One of the reasons I like social media is that I get to participate in awesome conversations in a variety of different settings about multiple issues.

A friend of mine updated his status today that he recently watched a movie with his wife, called “Mekudeshet”. A bunch of us wanted to know what it was about, and he explained that it followed three women in Israel, who had been refused a Get (Jewish bill of divorce) from their husbands. They had become Agunot (chained women). It took two of them five years to receive their Get, and the third was still waiting.

A very interesting discussion ensued. One of his other friends who had apparently been an agunah replied to his post. One of the things that she mentioned was that there was a case, allegedly, in Israel where a divorced woman went to the secular courts to resolve a child support issue, instead of the Bet Din as was specified in her divorce agreement, and her Get was therefore allegedly nullified, even though she had since remarried.

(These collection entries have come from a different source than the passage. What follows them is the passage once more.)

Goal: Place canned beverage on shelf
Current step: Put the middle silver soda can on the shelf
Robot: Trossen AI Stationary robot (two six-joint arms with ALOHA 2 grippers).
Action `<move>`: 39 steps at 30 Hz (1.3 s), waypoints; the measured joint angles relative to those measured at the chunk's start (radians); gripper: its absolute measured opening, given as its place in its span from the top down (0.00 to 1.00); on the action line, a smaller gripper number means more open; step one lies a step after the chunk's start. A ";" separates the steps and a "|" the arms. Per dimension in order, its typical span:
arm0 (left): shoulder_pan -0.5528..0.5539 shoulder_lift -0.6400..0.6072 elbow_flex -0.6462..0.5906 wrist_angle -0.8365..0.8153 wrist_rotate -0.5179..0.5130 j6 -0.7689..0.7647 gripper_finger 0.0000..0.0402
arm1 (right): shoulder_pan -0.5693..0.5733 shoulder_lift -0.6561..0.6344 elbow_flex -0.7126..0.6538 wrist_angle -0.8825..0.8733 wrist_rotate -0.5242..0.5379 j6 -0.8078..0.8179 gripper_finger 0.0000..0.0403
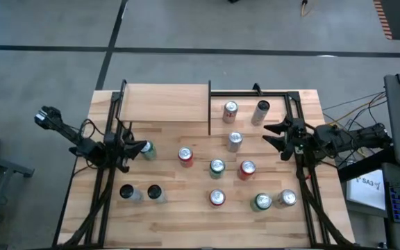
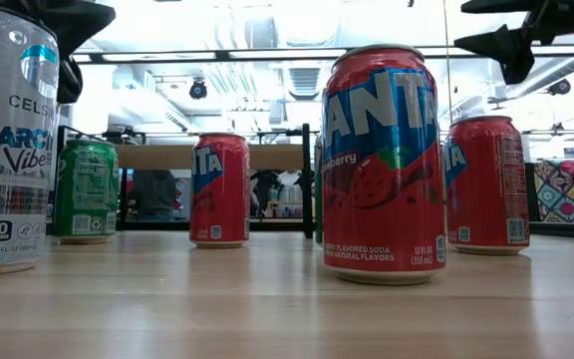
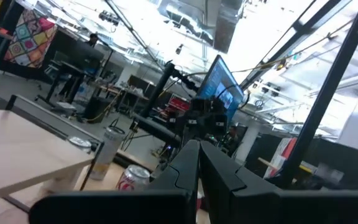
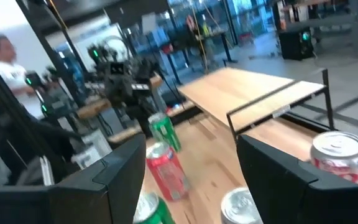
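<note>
- Left tool [image 1: 132, 148] sat at the tabletop's [image 1: 186, 208] left edge, fingers pressed together, holding nothing, just beside a green-topped can [image 1: 147, 148].
- Right tool [image 1: 275, 136] hovered at the right side, fingers spread, empty.
- Shelf [image 1: 165, 103] stood at the far left of the tabletop, with cans [image 1: 217, 167] scattered across the tabletop.

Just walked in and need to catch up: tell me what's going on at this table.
Two robot arms work at a table scattered with drink cans. The right gripper hangs open, holding nothing, beside a silver can. The left gripper is shut and empty, next to a green can. The shelf, a small wooden board at the table's far side, has no cans on it yet.
</note>
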State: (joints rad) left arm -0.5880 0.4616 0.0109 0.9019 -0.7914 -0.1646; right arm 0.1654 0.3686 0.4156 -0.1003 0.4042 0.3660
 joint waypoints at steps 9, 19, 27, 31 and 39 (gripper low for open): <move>0.000 0.235 0.084 0.172 -0.002 0.154 1.00 | 0.000 0.100 0.107 -0.112 -0.022 -0.011 0.40; 0.000 0.336 0.162 0.123 -0.037 0.429 1.00 | 0.000 0.224 0.139 -0.104 -0.072 0.017 0.40; 0.001 0.351 0.162 0.074 -0.036 0.440 1.00 | 0.000 0.301 0.140 -0.104 -0.072 0.026 0.40; 0.001 0.366 0.162 0.044 -0.036 0.402 1.00 | 0.000 0.341 0.141 -0.101 -0.071 0.026 0.40; 0.001 0.451 0.167 0.039 -0.036 0.286 1.00 | 0.000 0.439 0.141 -0.052 -0.063 0.026 0.40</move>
State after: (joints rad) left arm -0.5869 0.9131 0.1779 0.9406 -0.8276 0.1210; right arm 0.1650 0.8080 0.5564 -0.1521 0.3412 0.3922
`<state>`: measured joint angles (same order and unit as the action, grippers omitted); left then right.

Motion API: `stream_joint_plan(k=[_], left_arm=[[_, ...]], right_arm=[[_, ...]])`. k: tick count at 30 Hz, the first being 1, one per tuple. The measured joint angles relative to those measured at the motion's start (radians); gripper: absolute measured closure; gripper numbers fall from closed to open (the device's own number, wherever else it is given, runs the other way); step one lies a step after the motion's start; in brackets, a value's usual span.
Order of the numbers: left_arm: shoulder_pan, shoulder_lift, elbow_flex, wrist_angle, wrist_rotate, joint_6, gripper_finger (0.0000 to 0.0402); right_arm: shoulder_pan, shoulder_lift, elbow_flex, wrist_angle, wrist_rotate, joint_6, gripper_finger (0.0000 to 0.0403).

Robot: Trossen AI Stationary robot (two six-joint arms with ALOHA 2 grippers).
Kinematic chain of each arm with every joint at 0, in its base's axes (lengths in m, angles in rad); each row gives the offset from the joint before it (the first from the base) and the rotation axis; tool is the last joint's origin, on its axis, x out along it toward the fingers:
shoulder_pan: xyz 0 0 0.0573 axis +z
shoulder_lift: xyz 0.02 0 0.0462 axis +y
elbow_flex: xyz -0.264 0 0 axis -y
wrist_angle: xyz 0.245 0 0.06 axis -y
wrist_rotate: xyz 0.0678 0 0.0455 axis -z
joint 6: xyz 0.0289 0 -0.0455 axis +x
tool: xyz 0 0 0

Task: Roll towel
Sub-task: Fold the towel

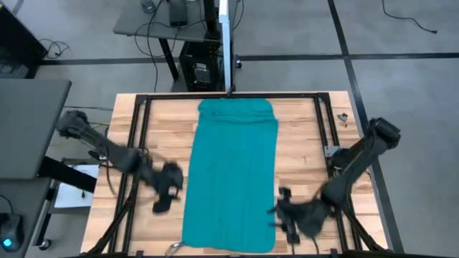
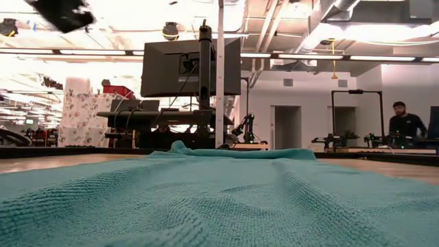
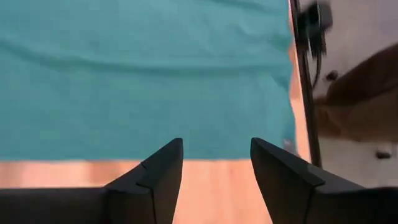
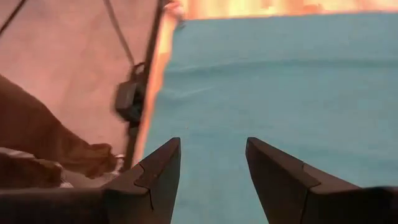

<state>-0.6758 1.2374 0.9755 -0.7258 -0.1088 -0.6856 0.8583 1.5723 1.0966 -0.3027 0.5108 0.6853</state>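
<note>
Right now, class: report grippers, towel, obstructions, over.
Left gripper open, beside the towel. Right gripper open at its opposite edge. Towel flat, unrolled, far end bunched. No obstructions seen.

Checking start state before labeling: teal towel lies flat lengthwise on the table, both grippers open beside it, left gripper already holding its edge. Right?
Not quite. The left gripper holds nothing: the left wrist view shows its open fingers over bare wood, short of the towel. The right gripper is open too.
</note>
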Motion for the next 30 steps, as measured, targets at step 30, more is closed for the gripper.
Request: stream_joint_plan(k=[30], left_arm=[[-0.233,0.854,0.525,-0.135,-0.089,-0.262,0.0233]], right_arm=[[0.078,0.267,0.144,0.072,0.025,0.059,0.0226]])
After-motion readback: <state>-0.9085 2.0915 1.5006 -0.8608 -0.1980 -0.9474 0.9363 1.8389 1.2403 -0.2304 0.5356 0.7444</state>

Now, I thought that the Get was 100% final. From all the experience I have had and all the reading that I have done, there is nothing that even hints that this possibility is remotely existent. There is nothing that I have seen anywhere that allows for this revocation to take place.

Reading this I knew a split second of fear. I thought once you walked out of the room in the Beit Din the whole thing was over. I hadn’t realized that there could be a possibility of it being reopened.

I am so hoping this is an urban myth, but the commenter very strongly stressed that this was true.